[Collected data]
□ □ □ □ □
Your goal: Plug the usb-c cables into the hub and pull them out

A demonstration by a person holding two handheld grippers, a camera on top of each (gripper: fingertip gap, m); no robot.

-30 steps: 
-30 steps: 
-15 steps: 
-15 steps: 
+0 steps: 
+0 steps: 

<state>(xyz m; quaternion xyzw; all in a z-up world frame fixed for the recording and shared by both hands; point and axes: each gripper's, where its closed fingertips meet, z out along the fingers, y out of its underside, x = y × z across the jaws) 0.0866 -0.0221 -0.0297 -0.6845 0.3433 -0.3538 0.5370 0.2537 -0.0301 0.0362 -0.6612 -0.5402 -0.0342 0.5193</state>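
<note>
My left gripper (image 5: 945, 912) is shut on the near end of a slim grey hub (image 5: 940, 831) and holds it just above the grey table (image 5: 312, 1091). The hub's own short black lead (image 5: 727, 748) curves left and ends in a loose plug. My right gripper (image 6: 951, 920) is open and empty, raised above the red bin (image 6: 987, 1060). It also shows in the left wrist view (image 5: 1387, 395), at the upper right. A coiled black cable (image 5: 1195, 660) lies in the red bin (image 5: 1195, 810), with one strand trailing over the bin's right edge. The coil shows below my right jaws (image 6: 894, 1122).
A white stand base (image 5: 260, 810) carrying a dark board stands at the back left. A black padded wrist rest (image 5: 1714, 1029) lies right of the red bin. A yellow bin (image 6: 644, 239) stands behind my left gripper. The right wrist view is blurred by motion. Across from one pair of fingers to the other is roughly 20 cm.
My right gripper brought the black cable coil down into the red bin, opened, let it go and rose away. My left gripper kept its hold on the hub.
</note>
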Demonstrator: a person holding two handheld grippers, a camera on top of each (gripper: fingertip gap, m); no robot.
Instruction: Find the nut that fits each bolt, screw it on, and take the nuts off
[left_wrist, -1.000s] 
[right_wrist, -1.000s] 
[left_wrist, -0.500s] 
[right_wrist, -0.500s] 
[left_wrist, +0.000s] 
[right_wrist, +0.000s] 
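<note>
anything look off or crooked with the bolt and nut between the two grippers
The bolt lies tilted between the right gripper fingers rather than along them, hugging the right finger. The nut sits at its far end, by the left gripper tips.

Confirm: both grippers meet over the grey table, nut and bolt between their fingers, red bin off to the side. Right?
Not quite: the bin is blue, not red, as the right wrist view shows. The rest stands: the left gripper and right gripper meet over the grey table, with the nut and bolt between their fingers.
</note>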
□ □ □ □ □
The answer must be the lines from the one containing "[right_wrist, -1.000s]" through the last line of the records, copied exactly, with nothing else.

[right_wrist, -1.000s] 
[left_wrist, -0.500s] 
[right_wrist, -0.500s] 
[left_wrist, +0.000s] 
[right_wrist, +0.000s] 
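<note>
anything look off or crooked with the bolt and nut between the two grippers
The bolt lies tilted between the right gripper fingers rather than along them, hugging the right finger. The nut sits at its far end, by the left gripper tips.

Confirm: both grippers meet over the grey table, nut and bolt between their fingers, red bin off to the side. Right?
Not quite: the bin is blue, not red, as the right wrist view shows. The rest stands: the left gripper and right gripper meet over the grey table, with the nut and bolt between their fingers.
</note>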

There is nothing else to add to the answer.